Weekend Reading List
Thoughts on #MeToo, Tom Hanks’ typewriter reveries and algorithmic citizenship: what to read this weekend
Thoughts on #MeToo, Tom Hanks’ typewriter reveries and algorithmic citizenship: what to read this weekend
- Barry Schwabsky writes in The Nation on how Alberto Giacometti and Alice Neel reckoned with the force of the gaze: ‘They show us, in different ways, not the face, but how the face is made.’
- In the wake of accusations of assault and rape concerning Harvey Weinstein, the online hashtag #MeToo took off, with women who have been harassed or assaulted posting it to underline the totality of sexual violence. Megan Nolan has a brilliant piece in Vice asking, is awareness-raising such as this useful in and of itself? There’s the danger that it merely shifts the burden of representation onto women – ‘the problem, really, with all of it is how violently present the victim is forced to be in the narrative and how utterly passive the perpetrator.'
- Here at frieze, Maxim Edwards writes about the journey from the cultural innovations of the 1980s Greater London Council to ‘Acid Corbynism’.

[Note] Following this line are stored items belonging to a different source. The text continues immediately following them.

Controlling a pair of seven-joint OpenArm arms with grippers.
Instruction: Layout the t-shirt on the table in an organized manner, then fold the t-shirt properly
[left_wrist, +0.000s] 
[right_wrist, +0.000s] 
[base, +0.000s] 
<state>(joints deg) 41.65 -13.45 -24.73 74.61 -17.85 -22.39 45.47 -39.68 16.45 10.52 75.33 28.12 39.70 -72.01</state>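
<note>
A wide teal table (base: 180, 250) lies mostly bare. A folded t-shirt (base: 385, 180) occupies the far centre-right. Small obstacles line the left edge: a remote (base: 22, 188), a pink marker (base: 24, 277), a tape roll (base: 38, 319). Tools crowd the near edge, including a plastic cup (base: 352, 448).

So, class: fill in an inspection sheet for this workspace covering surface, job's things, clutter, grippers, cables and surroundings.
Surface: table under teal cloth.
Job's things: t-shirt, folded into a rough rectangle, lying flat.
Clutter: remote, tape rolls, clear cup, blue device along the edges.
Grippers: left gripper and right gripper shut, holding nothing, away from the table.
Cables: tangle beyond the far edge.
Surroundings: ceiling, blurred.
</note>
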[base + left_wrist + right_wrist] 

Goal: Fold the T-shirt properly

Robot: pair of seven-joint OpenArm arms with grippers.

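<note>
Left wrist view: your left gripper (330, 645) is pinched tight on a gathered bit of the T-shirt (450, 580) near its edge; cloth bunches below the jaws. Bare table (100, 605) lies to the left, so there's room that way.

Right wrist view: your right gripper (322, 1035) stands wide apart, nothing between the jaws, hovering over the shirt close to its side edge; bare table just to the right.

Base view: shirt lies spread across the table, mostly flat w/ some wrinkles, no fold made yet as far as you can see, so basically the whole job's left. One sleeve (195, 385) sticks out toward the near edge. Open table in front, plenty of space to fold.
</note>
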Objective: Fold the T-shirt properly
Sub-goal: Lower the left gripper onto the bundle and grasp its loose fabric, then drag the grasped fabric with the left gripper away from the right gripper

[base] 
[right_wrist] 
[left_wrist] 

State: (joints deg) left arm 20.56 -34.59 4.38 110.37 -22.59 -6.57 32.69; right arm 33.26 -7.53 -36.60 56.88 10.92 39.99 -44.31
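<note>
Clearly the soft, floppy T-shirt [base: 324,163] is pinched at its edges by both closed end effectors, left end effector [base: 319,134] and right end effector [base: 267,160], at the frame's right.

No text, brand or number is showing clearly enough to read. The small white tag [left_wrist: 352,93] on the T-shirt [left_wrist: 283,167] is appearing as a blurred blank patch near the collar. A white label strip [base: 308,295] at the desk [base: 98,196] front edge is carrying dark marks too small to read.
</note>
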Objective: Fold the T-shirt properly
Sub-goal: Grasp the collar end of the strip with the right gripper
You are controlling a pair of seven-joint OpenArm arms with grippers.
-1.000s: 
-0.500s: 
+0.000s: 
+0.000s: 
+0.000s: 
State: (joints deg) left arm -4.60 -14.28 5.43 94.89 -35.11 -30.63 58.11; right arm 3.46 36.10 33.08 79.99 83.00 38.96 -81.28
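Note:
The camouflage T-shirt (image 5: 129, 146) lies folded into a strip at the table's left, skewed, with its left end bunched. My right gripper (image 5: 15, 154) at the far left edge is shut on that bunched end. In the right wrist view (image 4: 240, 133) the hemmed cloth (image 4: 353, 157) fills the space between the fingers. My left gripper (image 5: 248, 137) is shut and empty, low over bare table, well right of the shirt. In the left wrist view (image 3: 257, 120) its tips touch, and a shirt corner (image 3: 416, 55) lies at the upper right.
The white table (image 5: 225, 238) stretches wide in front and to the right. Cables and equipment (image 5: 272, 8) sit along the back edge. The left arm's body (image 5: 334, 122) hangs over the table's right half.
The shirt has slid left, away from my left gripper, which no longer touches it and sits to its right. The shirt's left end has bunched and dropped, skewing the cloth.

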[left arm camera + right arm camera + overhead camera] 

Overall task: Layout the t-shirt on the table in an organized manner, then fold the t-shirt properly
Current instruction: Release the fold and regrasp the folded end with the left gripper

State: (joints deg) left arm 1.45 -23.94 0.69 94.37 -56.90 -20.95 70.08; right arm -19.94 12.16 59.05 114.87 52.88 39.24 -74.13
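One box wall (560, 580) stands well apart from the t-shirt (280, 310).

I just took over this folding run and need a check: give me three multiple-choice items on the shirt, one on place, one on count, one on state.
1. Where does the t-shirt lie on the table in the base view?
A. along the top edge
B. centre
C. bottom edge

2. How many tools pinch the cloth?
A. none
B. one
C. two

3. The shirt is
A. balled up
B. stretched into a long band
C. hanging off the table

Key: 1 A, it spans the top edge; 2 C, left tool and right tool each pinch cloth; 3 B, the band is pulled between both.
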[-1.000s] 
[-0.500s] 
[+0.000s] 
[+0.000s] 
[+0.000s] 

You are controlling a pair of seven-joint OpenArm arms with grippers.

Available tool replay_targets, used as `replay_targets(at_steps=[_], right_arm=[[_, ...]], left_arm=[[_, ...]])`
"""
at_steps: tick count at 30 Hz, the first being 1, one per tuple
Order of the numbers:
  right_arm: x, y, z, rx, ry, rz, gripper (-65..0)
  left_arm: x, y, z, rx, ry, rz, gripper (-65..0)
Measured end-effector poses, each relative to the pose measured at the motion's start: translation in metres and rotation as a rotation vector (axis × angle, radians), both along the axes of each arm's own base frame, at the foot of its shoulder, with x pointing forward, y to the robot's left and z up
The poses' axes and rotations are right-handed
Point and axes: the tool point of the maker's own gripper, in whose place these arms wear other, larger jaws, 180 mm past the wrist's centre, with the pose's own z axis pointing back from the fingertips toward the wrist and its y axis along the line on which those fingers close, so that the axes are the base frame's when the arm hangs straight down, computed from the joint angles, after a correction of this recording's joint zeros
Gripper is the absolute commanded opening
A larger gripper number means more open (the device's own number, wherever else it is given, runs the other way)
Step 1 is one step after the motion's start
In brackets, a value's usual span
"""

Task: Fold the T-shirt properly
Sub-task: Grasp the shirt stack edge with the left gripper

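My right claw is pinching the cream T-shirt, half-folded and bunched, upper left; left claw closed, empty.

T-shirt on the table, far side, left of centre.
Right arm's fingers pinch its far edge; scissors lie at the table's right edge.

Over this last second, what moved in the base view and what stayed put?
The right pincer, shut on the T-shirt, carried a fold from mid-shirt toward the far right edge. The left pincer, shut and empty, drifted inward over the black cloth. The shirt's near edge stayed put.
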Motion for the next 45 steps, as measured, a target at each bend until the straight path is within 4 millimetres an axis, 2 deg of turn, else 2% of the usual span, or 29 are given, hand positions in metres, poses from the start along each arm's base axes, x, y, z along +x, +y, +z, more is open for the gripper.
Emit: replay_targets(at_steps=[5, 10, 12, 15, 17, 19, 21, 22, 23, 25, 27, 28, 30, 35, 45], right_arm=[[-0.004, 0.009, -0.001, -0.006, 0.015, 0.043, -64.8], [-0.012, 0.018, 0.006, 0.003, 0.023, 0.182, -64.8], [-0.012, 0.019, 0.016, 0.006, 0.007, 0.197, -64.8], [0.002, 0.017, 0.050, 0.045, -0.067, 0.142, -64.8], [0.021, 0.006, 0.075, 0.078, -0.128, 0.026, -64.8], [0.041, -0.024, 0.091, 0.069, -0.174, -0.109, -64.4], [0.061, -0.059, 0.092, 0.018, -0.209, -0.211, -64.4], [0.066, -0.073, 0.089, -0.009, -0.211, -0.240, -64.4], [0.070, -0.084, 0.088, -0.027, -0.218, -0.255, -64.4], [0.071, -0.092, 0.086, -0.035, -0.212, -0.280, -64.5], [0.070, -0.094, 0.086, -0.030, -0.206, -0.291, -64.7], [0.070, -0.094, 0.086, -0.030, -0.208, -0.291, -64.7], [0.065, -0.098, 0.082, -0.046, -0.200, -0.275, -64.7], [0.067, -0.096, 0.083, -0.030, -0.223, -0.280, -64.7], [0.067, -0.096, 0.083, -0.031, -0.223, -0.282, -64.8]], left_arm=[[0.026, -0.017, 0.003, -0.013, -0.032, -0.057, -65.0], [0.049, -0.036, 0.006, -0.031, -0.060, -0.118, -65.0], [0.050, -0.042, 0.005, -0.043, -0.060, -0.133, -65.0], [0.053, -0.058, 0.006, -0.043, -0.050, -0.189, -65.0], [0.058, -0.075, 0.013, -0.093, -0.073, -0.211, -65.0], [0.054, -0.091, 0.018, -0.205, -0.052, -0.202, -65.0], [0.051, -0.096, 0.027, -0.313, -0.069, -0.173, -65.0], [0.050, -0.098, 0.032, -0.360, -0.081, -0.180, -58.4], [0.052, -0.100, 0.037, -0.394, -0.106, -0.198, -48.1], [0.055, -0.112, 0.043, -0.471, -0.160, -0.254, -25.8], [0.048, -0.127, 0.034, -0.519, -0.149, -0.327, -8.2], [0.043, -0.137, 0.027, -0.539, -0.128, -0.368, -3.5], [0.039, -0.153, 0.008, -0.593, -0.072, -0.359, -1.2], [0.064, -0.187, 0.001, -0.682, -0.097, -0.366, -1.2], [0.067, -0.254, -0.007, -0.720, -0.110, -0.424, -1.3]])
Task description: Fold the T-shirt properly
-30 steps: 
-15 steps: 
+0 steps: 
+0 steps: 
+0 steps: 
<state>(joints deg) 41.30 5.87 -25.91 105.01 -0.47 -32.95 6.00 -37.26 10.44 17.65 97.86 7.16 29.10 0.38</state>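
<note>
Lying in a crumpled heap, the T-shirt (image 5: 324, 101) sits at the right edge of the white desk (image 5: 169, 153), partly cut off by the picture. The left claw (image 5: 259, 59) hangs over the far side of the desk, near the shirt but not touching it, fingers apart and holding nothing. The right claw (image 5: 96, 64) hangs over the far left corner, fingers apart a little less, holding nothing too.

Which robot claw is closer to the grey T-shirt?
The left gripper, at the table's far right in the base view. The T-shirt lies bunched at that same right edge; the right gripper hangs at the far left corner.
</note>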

- ‘Every link clicked recalibrates the balance of our rights’: James Bridle on algorithmic citizenship and statelessness.
- J.W. McCormack has a delightfully nasty take on Uncommon Type (2017), the new collection of typewriter-themed stories by movie star Tom Hanks: ‘so light on ideas, it practically hovers.'
- Benjamin Martin’s book The Nazi-Fascist New Order for European Culture (Harvard University Press, 2016) shows us how, while we do not normally link Hitler and Mussolini with ‘soft power’, cultural concerns were key to their imperial projects.
- And in case you missed it, Jonathan Bogart on how Kesha dares to imagine a better world.